→ **Activity**
What you return must match the data exactly, line for line.

→ **Data excerpt**
-- Opening Marker --

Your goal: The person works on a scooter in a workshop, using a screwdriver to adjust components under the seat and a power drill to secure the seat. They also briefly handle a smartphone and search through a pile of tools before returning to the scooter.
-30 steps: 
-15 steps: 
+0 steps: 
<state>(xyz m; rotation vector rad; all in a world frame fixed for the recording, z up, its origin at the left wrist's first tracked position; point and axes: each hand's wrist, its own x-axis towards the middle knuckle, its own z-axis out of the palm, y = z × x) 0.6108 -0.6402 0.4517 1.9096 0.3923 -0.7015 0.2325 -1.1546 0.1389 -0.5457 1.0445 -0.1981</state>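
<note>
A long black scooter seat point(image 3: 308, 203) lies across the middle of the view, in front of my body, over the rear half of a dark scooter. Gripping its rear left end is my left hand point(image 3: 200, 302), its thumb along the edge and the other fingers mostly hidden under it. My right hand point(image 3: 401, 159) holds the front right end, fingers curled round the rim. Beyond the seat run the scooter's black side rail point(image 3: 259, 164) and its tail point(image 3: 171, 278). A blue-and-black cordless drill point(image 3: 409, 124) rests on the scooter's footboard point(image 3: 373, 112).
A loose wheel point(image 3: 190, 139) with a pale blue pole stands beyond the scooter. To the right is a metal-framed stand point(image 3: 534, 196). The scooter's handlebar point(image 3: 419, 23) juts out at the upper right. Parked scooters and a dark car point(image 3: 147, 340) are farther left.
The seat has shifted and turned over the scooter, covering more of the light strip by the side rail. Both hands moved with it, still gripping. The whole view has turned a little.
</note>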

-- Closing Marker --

→ **Exercise result**
Your goal: The person works on a scooter in a workshop, using a screwdriver to adjust components under the seat and a power drill to secure the seat. They also briefly handle a smartphone and search through a pile of tools before returning to the scooter.
-30 steps: 
-15 steps: 
+0 steps: 
<state>(xyz m; rotation vector rad; all in a world frame fixed for the recording, z up, its origin at the left wrist's first tracked position; point and axes: each hand's wrist, its own x-axis towards the middle knuckle, its own z-axis out of the palm, y = z × x) 0.6108 -0.6402 0.4517 1.9096 0.3923 -0.7015 0.2325 -1.1546 0.1389 -0.5457 1.0445 -0.1981</state>
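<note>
A long black scooter seat point(image 3: 308, 203) lies across the middle of the view, in front of my body, over the rear half of a dark scooter. Gripping its rear left end is my left hand point(image 3: 200, 302), its thumb along the edge and the other fingers mostly hidden under it. My right hand point(image 3: 401, 159) holds the front right end, fingers curled round the rim. Beyond the seat run the scooter's black side rail point(image 3: 259, 164) and its tail point(image 3: 171, 278). A blue-and-black cordless drill point(image 3: 409, 124) rests on the scooter's footboard point(image 3: 373, 112).
A loose wheel point(image 3: 190, 139) with a pale blue pole stands beyond the scooter. To the right is a metal-framed stand point(image 3: 534, 196). The scooter's handlebar point(image 3: 419, 23) juts out at the upper right. Parked scooters and a dark car point(image 3: 147, 340) are farther left.
The seat has shifted and turned over the scooter, covering more of the light strip by the side rail. Both hands moved with it, still gripping. The whole view has turned a little.
</note>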

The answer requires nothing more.